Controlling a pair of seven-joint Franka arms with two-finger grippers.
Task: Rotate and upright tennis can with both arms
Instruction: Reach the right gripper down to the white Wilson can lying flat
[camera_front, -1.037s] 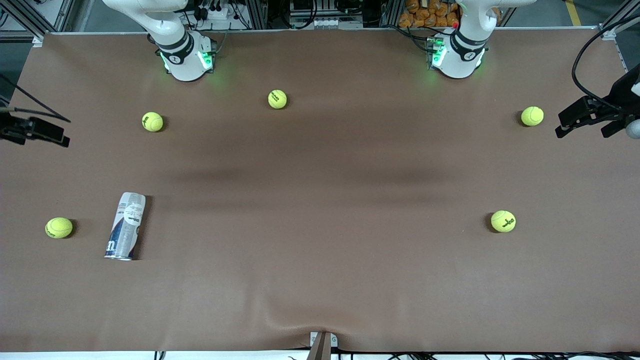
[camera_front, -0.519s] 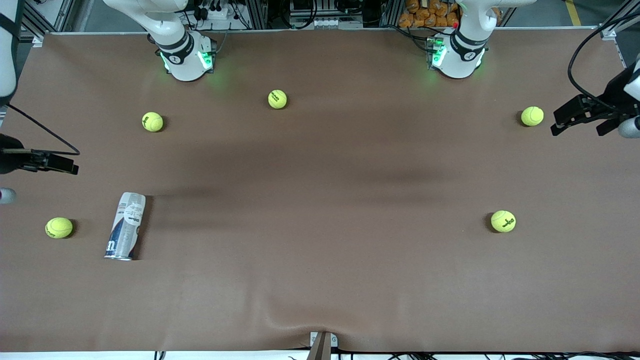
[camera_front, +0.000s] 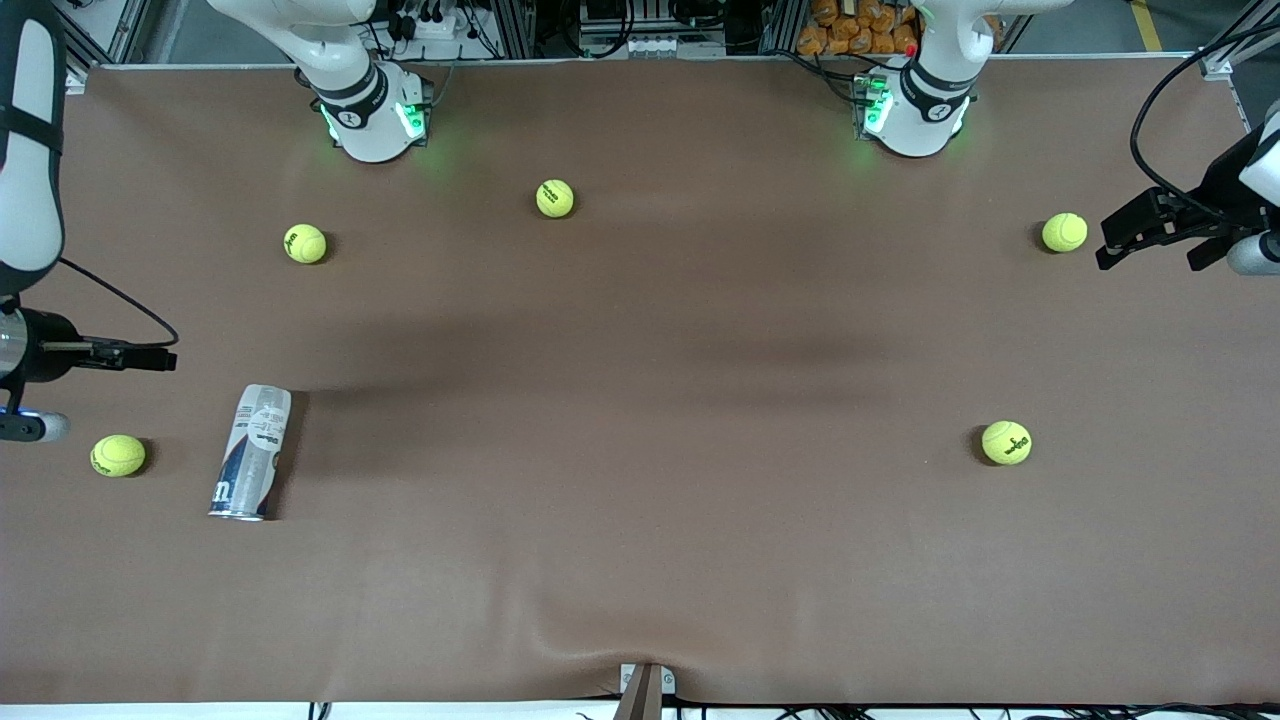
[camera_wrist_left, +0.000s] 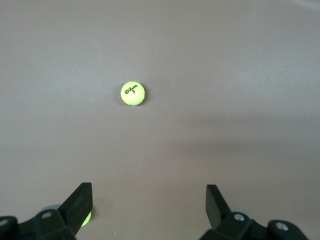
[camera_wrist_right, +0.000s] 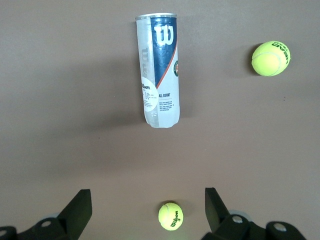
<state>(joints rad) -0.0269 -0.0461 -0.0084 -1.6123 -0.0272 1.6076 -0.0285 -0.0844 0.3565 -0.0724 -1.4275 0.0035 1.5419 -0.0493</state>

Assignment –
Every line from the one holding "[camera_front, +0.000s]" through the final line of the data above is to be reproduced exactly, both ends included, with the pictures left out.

Expected answer –
[camera_front, +0.000s] 
[camera_wrist_left, +0.000s] 
[camera_wrist_right, +0.000s] 
<state>(joints rad) -0.0269 -0.0461 -0.0084 -1.6123 -0.0272 1.6076 -0.0285 -0.0844 0.3565 -0.0724 -1.4275 0.0035 1.5419 -0.0493</state>

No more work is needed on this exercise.